Dow Jones & Co. today announced that Bank of America Corp. and Chevron Corp. will replace Altria Group, Inc., and Honeywell International, Inc., in the Dow Jones Industrial Average. The changes will be effective with the opening bell on February 19. This marks the first changes to the 111-year-old stock index since three stocks were replaced on April 8, 2004.

"The catalyst for these changes is the restructuring in progress at Altria, which will result in a much smaller and more narrowly focused company," said Marcus W. Brauchli, managing editor of The Wall Street Journal. The Journal's top news editor oversees the makeup of "The Dow," which Charles H. Dow created as a 12-stock index in May 1896

Honeywell is out for two reasons: it's the smallest of the industrials in terms of revenue and earnings; and the role of industrial companies relative to the overall stock market has shrunk in recent years.

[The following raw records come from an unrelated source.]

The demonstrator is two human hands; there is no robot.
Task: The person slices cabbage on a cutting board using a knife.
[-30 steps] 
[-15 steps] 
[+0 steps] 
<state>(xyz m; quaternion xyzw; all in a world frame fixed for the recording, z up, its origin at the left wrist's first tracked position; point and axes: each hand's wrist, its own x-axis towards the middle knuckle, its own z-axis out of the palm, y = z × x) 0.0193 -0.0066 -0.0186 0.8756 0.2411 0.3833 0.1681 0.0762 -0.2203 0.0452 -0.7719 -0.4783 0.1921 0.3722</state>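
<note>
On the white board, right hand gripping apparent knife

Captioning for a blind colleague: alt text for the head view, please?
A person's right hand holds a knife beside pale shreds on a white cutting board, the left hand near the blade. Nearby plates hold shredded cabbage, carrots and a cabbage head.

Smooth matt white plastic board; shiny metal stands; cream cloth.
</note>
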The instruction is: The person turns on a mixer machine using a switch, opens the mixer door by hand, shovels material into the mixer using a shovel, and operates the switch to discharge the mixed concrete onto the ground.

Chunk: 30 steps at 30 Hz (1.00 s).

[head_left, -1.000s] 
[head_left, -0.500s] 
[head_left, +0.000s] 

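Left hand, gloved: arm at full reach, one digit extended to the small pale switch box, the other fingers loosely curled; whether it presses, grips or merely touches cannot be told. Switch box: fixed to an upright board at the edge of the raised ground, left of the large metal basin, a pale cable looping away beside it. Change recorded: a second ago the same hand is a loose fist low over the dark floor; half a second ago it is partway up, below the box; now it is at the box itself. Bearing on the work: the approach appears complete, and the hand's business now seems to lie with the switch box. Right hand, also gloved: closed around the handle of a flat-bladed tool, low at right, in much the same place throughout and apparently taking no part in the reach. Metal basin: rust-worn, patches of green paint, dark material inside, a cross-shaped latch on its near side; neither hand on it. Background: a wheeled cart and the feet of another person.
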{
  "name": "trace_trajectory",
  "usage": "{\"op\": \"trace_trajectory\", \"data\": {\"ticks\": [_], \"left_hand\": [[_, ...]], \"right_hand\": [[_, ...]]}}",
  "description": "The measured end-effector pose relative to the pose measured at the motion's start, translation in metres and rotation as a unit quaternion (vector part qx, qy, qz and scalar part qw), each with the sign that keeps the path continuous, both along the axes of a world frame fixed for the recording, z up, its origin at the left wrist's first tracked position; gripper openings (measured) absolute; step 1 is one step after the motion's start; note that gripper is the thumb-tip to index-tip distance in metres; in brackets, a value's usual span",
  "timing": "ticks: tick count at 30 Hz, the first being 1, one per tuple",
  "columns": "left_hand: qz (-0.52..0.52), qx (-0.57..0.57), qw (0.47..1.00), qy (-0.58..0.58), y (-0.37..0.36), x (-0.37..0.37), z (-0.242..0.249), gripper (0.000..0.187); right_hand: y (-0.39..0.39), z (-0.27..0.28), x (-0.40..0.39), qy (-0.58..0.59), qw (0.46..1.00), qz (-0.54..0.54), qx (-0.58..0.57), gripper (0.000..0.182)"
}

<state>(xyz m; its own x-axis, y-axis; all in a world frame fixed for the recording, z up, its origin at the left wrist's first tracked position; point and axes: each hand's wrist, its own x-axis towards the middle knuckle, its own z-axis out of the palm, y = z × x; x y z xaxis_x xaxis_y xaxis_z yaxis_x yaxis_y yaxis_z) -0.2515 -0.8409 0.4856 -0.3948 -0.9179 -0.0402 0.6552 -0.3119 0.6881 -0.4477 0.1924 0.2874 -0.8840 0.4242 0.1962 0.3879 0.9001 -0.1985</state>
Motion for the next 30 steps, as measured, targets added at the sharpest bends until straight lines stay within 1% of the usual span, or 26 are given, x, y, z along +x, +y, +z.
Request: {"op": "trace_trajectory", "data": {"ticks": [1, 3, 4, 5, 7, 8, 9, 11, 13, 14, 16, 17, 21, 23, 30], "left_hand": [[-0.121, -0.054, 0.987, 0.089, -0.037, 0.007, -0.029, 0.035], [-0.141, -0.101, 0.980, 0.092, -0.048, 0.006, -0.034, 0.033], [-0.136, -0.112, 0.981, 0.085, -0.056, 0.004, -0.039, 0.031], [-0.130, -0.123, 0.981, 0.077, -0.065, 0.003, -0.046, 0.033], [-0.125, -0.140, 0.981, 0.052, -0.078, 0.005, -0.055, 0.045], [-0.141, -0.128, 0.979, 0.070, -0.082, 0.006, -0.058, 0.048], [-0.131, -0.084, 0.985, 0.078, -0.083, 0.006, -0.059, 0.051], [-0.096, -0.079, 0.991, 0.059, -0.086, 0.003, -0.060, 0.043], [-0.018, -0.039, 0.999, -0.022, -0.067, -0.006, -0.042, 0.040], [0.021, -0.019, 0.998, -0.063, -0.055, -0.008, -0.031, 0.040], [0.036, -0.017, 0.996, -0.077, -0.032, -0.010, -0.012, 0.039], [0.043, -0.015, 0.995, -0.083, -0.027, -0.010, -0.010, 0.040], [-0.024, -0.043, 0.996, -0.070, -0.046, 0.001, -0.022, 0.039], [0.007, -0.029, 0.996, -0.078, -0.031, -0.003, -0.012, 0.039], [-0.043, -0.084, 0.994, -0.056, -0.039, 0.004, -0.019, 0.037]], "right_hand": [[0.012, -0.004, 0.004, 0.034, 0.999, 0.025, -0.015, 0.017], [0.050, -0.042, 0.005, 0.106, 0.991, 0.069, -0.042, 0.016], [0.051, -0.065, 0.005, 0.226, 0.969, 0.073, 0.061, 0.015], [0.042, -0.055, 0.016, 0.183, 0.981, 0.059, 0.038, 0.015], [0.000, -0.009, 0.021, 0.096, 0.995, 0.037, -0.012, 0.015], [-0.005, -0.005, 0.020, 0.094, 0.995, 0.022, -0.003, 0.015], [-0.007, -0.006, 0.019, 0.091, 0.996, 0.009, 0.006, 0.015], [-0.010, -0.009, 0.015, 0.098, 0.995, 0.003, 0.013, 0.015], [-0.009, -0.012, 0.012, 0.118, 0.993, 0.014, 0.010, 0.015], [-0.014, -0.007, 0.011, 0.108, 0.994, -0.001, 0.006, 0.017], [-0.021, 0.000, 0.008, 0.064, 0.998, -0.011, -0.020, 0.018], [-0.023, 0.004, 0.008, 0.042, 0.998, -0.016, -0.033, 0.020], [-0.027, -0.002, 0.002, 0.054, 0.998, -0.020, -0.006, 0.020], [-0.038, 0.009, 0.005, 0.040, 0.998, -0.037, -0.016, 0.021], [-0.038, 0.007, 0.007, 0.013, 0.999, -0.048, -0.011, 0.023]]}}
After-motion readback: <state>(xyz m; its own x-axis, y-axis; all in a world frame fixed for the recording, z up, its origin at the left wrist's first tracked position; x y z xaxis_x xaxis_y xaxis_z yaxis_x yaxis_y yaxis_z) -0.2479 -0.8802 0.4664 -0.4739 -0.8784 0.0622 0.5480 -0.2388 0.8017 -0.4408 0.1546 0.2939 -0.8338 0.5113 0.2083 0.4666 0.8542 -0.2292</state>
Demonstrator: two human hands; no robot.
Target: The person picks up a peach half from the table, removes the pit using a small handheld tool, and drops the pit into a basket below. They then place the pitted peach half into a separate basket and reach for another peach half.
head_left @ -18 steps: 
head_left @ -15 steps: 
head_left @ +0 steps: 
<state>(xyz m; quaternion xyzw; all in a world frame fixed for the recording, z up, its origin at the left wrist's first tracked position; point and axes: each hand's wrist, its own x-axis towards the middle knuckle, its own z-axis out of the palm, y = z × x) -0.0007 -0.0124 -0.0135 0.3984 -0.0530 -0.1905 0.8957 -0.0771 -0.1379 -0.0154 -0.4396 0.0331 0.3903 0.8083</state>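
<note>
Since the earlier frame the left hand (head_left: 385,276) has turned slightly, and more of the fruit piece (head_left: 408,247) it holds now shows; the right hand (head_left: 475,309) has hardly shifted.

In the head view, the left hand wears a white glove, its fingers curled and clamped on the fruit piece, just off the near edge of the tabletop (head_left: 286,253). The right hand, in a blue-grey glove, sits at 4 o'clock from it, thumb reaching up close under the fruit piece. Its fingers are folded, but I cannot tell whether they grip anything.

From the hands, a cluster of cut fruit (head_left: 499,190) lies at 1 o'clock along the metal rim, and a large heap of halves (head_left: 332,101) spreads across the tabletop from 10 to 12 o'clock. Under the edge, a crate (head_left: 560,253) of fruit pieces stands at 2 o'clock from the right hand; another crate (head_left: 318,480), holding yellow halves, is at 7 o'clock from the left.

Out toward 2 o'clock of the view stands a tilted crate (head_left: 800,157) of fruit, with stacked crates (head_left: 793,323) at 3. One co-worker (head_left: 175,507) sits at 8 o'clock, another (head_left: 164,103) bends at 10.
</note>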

As part of the Dow re-evaluation, Brauchli noted that the financials industry was under-represented-notwithstanding the current turbulence-and that the oil and gas industry's growing importance to the world economy called for another company to join ExxonMobil Corp. on the index.

Altria, formerly Philip Morris Cos., has been in the industrial average since Oct. 30, 1985. It adopted its current name in 2003. Last year it spun off Kraft Foods, Inc. It has announced the spin-off next month of Philip Morris International, Inc., which will leave it as a purely domestic tobacco company.

Chevron has been in the industrial average twice before. The first time, as Standard Oil Co. of California, was from February 1924 to August 1925. The company re-joined The Dow in 1930, but was replaced on Nov. 1, 1999. The Chevron name was adopted in 1984.